The world is already facing a shortage of shipping resources, especially when it comes to refrigeration transport. One problem is that refrigerated truck and air cargo carriers are in high demand that already exceeds supply. Another is that carriers are tasked with dispatching different types of vaccines, along with supplies such as alcohol wipes, face shields, needles, and syringes. Pfizer, for example, is shipping separately all supplies that are required to administer jabs.

One thing that is given less attention by experts and media is the fact that manufacturers will need to supply and keep large volumes of raw materials to prevent disruptions. While pharmaceutical companies have the knowhow and experience to sustain supplies of specialized ingredients, this has hardly happened to the extent mandated by the huge volume of vaccinations required to inoculate the world’s population.

Challenges in Emerging Markets

In addition to the need for specialized transportation, there are further challenges in emerging markets such as Sub-Saharan Africa, Mexico, Brazil, and India. Even supply challenges such as theft, diversion, and counterfeiting pose more serious problems here than in Europe and the U.S.  Distribution logistics is also a major issue in terms of capacity and financing available to ship and store vaccines in ultra-cold facilities. Poor infrastructure in some countries can also be an obstacle to smooth and timely delivery, especially in view of the unique requirements of Covid-19 jabs. Experts warn that these hurdles may slow down the rate at which vaccines are administered in developing countries.

UNICEF already announced plans to ship up to 850 tonnes of jabs a month provided that such volumes are available. This is more than twice the quantity that the fund is shipping on a monthly basis. UNICEF will be involved in the shipping and delivery of vaccines in 92 middle- and low-income countries. Executive Director Henrietta Fore stresses on the fact that this is a historic undertaking of an unprecedented scale and proportions.

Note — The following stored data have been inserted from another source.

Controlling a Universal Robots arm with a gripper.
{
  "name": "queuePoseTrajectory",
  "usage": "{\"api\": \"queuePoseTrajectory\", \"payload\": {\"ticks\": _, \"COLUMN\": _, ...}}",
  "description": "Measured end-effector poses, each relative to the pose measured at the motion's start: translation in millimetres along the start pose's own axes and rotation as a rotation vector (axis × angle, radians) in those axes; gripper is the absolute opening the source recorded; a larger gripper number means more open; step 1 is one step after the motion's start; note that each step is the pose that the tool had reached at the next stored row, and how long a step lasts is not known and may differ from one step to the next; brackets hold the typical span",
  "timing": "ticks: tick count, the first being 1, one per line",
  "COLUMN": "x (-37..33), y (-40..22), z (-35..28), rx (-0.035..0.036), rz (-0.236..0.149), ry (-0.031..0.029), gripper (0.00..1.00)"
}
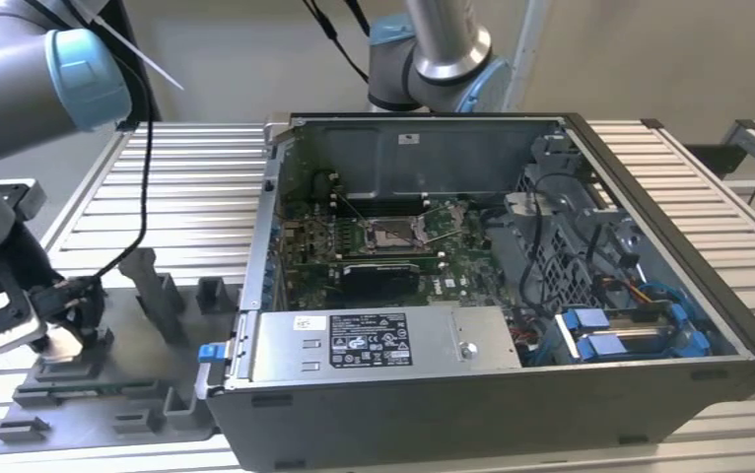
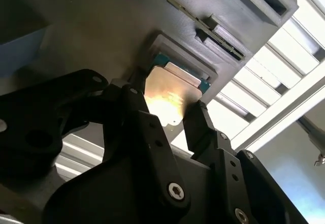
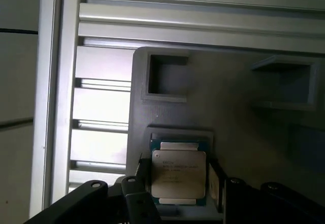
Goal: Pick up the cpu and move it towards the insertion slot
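The room is plain, with pale walls behind a ribbed aluminium counter that carries everything. At the exterior view's left, the grey jointed arm bends down and sets its black tool low over a grey moulded plastic tray. In both wrist views the tool straddles the small square cpu, whose silvery metal face has a green-edged board beneath it. The cpu lies flat in a shallow square pocket of the tray. Whether the tool is already clamped on the chip or merely bracketing it, I cannot tell. I judge this to be the pick-up step, with the chip not yet raised. Getting it out would call for an even hold on two opposite edges and a straight rise clear of the pocket walls. Further right lies the open grey metal computer case. Deep inside it sits the insertion slot, a silver-framed square socket on green circuit board, well apart from the tray. From this side the tool's body hides the chip, the arm runs off the edge, and the socket's lever position is hard to make out.
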State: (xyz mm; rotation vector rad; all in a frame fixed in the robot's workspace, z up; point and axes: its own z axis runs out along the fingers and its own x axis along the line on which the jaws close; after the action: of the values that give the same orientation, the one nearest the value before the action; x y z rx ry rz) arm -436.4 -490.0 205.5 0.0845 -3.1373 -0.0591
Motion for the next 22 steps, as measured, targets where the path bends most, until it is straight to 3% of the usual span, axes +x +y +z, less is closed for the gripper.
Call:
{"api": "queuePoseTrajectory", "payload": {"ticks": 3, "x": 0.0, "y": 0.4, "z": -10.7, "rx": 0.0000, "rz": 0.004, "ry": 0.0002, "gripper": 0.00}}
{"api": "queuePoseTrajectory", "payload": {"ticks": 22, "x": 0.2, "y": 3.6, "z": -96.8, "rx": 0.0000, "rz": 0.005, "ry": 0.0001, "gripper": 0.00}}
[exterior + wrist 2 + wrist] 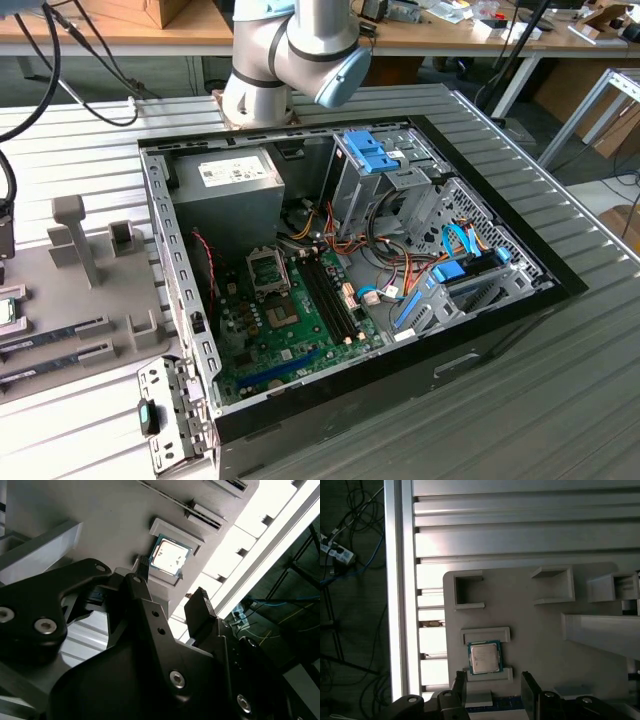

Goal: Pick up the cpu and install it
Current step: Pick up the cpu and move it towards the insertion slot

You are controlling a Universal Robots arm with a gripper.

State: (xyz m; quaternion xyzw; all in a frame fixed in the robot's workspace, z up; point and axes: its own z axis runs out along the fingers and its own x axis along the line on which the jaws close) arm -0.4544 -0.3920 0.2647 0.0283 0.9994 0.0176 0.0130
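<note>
Over the grey tray (540, 630), your gripper (495, 685) is hovering spread near the unlifted cpu (485, 658); picking and installing are both waiting.

Silvery cpu (485, 658) with green rim, pale grey tray (540, 640), black tool (494, 686).

Top of the cpu (485, 657) bare and reachable from straight above. Closed in on two opposite sides by low ridges (486, 634) of the grey tray (540, 645), free on the other two sides. A clear gap between the spread fingers of the gripper (495, 690), near the cpu. Further along the tray, a long raised block (600, 630) and walled pockets (468, 590), apart from the cpu.
</note>
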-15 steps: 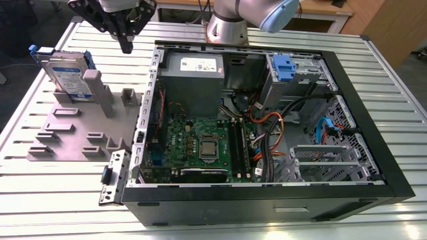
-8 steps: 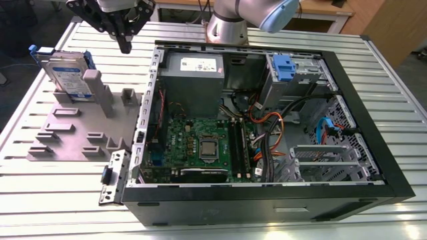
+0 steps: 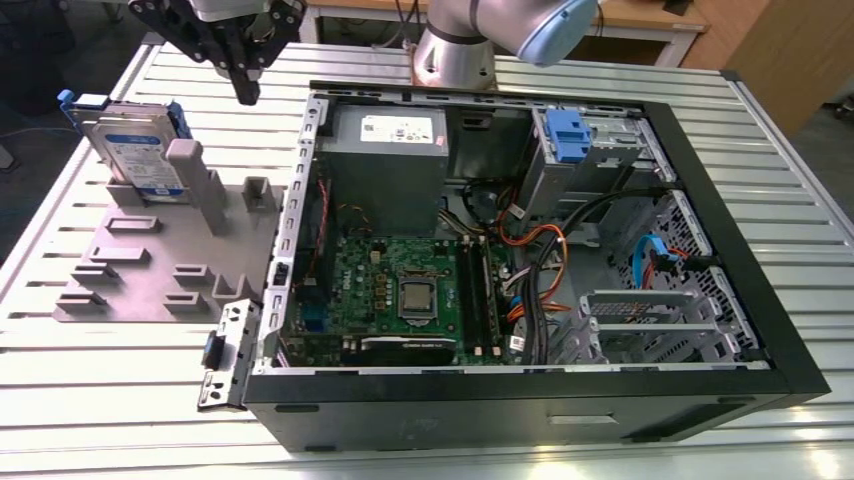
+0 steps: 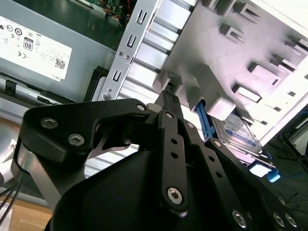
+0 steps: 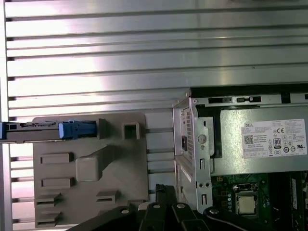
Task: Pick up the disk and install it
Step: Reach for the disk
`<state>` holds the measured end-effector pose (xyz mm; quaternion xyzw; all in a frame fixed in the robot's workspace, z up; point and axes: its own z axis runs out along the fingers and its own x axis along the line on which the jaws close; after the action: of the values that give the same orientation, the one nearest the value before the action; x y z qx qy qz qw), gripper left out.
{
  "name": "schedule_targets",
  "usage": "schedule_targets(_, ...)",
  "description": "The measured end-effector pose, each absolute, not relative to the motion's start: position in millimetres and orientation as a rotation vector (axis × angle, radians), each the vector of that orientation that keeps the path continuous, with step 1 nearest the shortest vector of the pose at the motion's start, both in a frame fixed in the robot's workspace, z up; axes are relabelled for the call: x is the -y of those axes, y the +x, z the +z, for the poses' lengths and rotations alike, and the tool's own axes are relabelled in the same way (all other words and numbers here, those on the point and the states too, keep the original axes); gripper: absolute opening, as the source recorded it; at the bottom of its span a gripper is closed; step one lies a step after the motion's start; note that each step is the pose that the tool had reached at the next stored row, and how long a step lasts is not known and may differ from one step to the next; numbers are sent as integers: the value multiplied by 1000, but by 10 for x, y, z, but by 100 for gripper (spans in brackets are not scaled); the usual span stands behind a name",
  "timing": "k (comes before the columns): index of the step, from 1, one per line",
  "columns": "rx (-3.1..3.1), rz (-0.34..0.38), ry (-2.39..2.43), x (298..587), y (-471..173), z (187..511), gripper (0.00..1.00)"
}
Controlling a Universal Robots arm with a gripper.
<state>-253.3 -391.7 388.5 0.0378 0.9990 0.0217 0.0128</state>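
Room: wood-coloured furniture (image 3: 767, 60) beyond the table's far edge.

Surface: slatted aluminium table (image 3: 107, 420), ribs running across the exterior view.

Open black computer case (image 3: 534, 400) lying on its side toward the exterior view's right, motherboard (image 3: 400, 285) and grey power supply (image 3: 387, 140) exposed.

Robot arm (image 3: 467, 40) rising behind the case.

Grey fixture plate (image 3: 147, 260) with raised blocks and slots, flat on the table just beside the case, on the exterior view's left.

The disk (image 3: 134, 150) standing on edge in a slot at the fixture's far end. Broad faces vertical, white-and-blue label turned toward the exterior camera, blue rails at its sides. In the first wrist view the disk (image 5: 33, 131) edge-on as a thin strip along the fixture's far margin, at right angles to the case's nearest wall. Long or short side down: not determinable.

Gripper (image 3: 247, 95) hanging above the table between fixture and case, apart from the disk, fingers closed tip to tip on nothing.

Blue plastic clip (image 3: 567, 135) in the case's drive cage.
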Motion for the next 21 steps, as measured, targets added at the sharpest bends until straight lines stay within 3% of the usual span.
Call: schedule_targets(21, -3120, 68, 119, 3819, -2785, 3855, 11)
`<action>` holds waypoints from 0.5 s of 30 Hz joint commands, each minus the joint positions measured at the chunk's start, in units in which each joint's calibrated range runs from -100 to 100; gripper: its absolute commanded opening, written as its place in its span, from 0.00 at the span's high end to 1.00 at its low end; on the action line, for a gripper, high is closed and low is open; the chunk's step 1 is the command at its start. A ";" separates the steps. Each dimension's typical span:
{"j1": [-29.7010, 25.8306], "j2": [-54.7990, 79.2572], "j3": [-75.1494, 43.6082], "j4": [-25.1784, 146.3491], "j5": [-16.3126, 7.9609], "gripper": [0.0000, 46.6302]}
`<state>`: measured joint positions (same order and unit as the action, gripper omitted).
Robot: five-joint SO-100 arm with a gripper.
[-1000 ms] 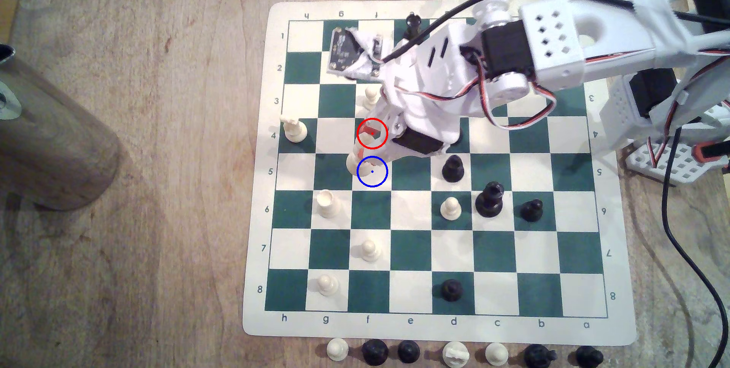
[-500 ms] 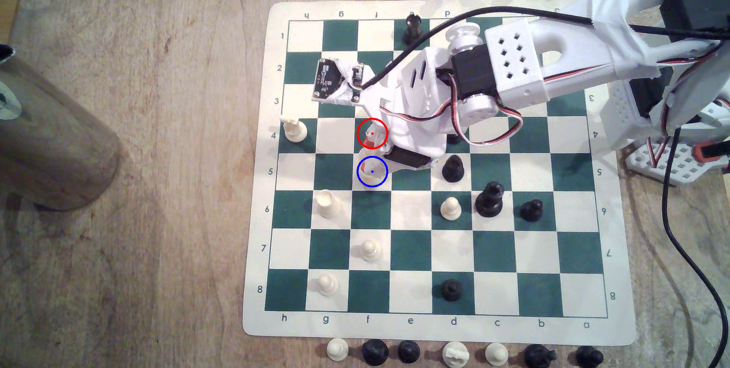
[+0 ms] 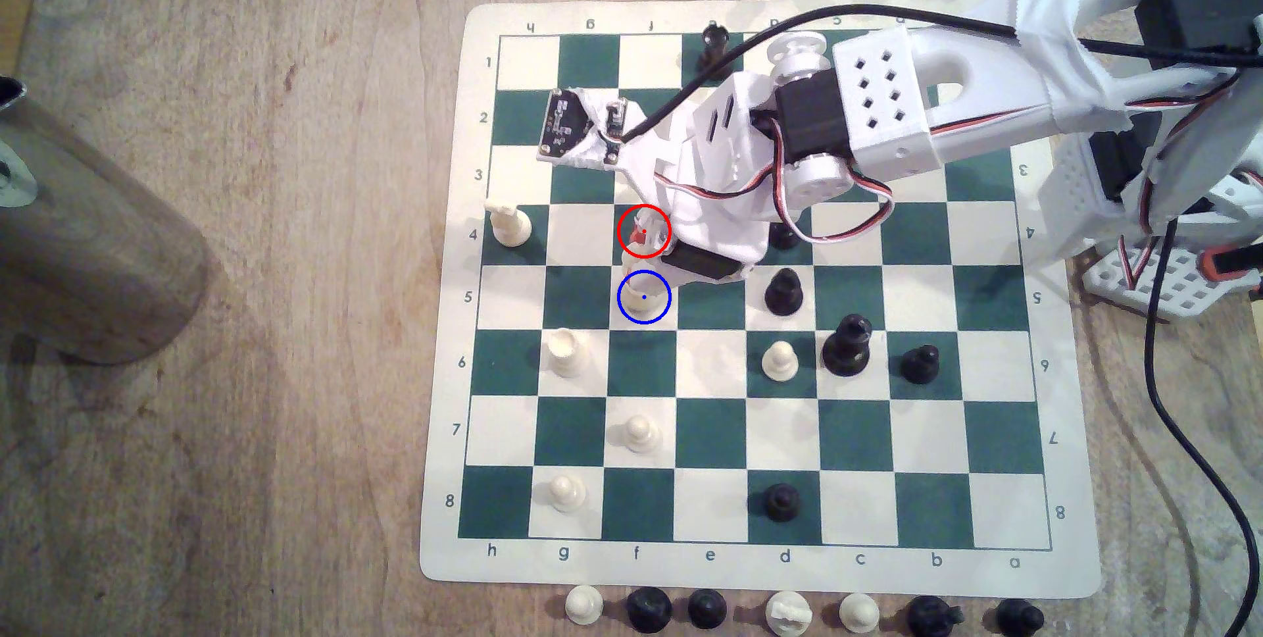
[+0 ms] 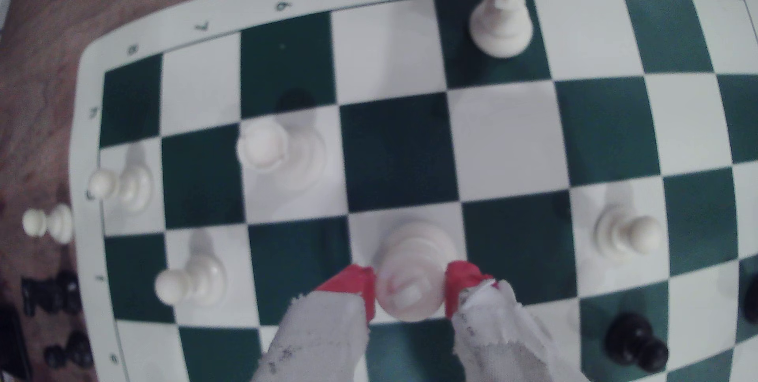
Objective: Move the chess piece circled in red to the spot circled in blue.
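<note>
White bishop sits between the red-tipped jaws, head level with the tips. Jaws parted about the width of the head, red pads flanking it close on both sides; contact or a hair of gap, cannot tell, so grip state is uncertain. Its base rests on the cream blue-ringed square, roughly centred in the exterior view, so the placing looks about done.

Left to right in the wrist view: a white pawn sits out past one jaw with a dark square between, the bishop sits inside the jaws, another white pawn sits beyond the other jaw, and a black pawn is nearer the wrist on that side.

Risks, as judgement: if a pad clings on release or the jaws lift off at a slant, the slim piece could tip or skid off centre. A wide opening seems safe, since the neighbours are well apart.

The wrist view shows the pads against the head; the exterior view hides that under the arm but shows the rings, with the red ring over the jaw tips, not the piece.
</note>
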<state>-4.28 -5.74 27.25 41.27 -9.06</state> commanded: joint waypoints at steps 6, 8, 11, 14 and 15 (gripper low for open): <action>-0.77 0.73 -1.86 -0.98 -0.05 1.00; -0.77 0.90 -1.86 -0.98 -0.05 1.00; -0.61 0.82 -1.86 -0.98 -0.10 0.95; -0.22 0.14 -1.77 -0.82 -1.03 0.63; -0.06 -0.20 -1.68 -0.82 -1.12 0.59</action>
<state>-4.94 -4.32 27.16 41.27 -9.40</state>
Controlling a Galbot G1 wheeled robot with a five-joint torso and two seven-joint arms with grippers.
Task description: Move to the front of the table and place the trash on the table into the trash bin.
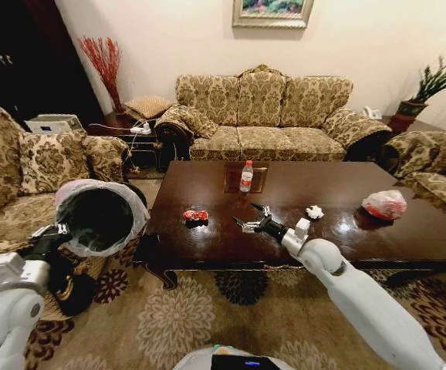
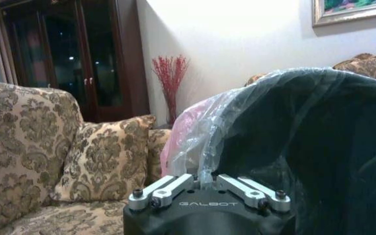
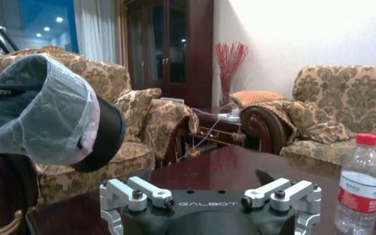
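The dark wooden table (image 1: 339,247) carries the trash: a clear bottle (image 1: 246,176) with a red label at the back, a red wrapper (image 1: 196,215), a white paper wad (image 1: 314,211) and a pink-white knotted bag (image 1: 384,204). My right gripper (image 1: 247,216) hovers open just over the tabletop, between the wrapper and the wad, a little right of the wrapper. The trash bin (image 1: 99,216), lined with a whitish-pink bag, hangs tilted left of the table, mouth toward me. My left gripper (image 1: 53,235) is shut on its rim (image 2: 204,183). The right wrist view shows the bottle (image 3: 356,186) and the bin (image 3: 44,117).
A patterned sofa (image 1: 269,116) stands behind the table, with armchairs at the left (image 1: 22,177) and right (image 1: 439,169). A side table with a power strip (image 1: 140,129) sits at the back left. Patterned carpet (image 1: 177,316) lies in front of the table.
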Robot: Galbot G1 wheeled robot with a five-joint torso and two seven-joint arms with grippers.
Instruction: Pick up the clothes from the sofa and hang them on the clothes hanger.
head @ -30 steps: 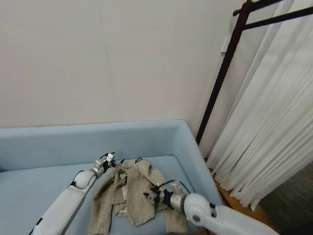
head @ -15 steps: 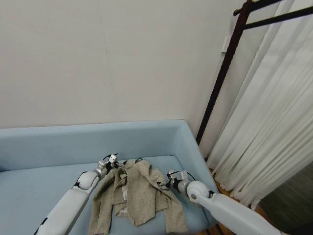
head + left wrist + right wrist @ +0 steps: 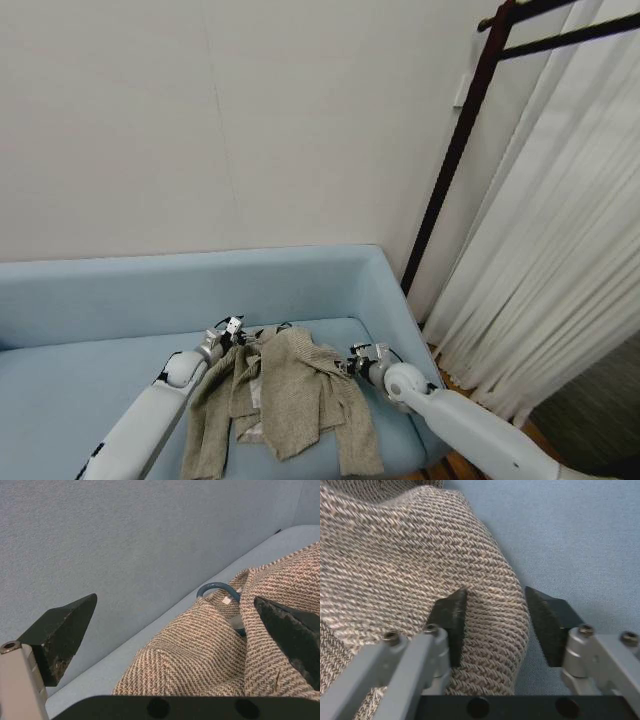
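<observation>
A beige knit sweater lies crumpled on the seat of the light-blue sofa. My left gripper hovers at the sweater's collar end near the backrest. Its jaws stand wide open around the herringbone knit, and a blue loop peeks out of the collar. My right gripper is at the sweater's right edge. There its fingers have closed in on a thick fold of the knit, which fills the gap between them.
A dark clothes rack rises right of the sofa, its top bar high at the upper right. White curtains hang beside it. The sofa's right arm runs just past my right gripper.
My right gripper has swung from the sweater's front up to its right edge near the sofa's arm. My left gripper crept slightly towards the collar. The sweater's right side has shifted a little.
</observation>
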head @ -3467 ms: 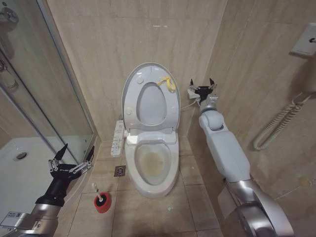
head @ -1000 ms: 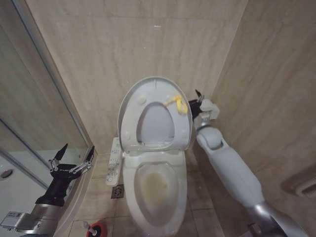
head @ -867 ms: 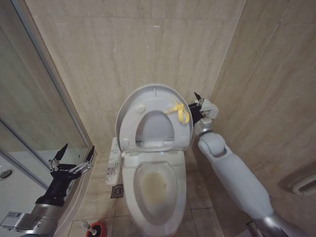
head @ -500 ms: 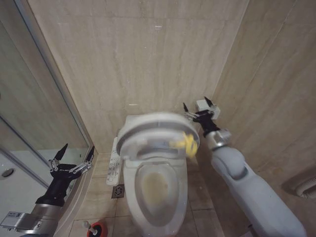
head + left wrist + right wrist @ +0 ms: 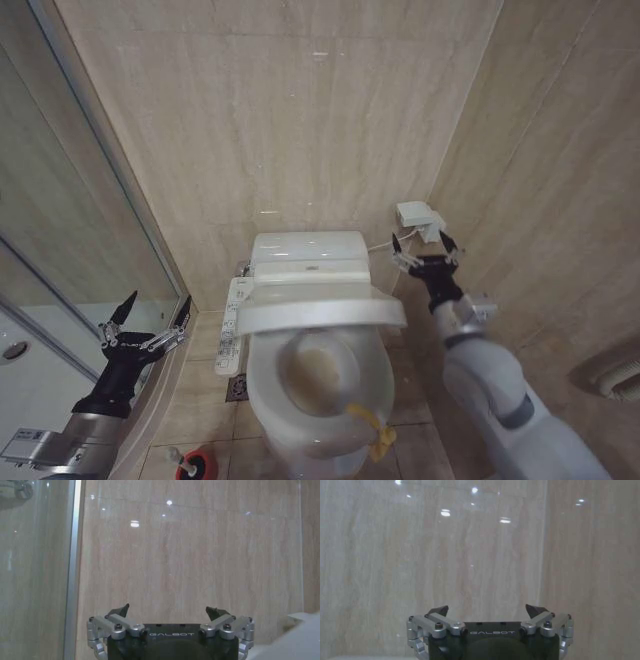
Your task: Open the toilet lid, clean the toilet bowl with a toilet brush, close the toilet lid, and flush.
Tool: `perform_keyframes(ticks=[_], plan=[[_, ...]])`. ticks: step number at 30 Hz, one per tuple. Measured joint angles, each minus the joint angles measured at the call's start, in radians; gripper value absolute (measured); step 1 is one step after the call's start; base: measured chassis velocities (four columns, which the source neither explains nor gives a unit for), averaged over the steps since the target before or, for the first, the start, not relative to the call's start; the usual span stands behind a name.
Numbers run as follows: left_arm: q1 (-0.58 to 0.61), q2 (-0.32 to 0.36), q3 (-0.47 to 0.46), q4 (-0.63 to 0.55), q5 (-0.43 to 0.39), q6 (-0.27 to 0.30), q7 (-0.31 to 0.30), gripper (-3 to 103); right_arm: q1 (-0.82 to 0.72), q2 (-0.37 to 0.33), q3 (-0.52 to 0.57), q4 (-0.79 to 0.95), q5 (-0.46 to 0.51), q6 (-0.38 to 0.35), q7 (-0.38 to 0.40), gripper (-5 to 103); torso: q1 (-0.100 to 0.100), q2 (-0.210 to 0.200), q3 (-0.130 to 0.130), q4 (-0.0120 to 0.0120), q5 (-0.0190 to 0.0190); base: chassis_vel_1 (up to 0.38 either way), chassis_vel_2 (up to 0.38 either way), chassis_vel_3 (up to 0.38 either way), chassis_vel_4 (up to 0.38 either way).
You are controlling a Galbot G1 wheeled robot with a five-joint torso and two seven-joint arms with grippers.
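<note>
Toilet lid [image 5: 322, 306] part-lowered over toilet bowl [image 5: 318, 372]; right tool [image 5: 424, 254], wide and empty, at the lid's 2 o'clock. Left tool [image 5: 146, 322], wide, idles at 9 o'clock above toilet brush [image 5: 190, 460].

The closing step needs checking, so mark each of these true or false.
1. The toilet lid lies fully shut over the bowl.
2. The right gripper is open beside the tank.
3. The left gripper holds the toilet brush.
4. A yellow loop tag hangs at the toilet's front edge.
1. False. The toilet lid is only partway down, and the stained toilet bowl shows in front of it.
2. True. The right gripper is open and empty next to the tank.
3. False. The left gripper is open and empty by the shower glass. The toilet brush stands in its red holder on the floor.
4. True. The yellow loop tag hangs there.
</note>
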Motion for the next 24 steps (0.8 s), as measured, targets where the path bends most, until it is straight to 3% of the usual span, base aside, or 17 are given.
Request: perform_keyframes(ticks=[8, 24], plan=[[0.000, 0.000, 0.000, 0.000, 0.000, 0.000, 0.000, 100, -0.270, 0.126, 0.106, 0.125, -0.157, 0.063, -0.122, 100, 0.000, 0.000, 0.000, -0.0003, -0.0001, 0.000, 0.000, 0.000, 0.000], [0.000, 0.000, 0.000, 0.000, 0.000, 0.000, 0.000, 100, -0.476, 0.262, 0.093, 0.235, -0.309, 0.097, -0.162, 100, 0.000, 0.000, 0.000, 0.0001, -0.0001, 0.000, 0.000, 0.000, 0.000]])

The fund already assessed the capacity of land and air forwarders to deliver vaccines and found out that commercial air carriers are prepared to ship to all 92 countries. While jabs will be mainly shipped onboard cargo and passenger planes, alternative modes may also be required for countries with poor infrastructure. Another challenge to storage and distribution is that states are still to develop their supply chain infrastructure as to receive and manage vaccine volumes and supplies. UNICEF also announced plans to supply a total of 70,000 cold-chain fridges, as nearly 50 percent will be powered by solar panels. National vaccine and deployment plans are also being developed to ensure wide coverage.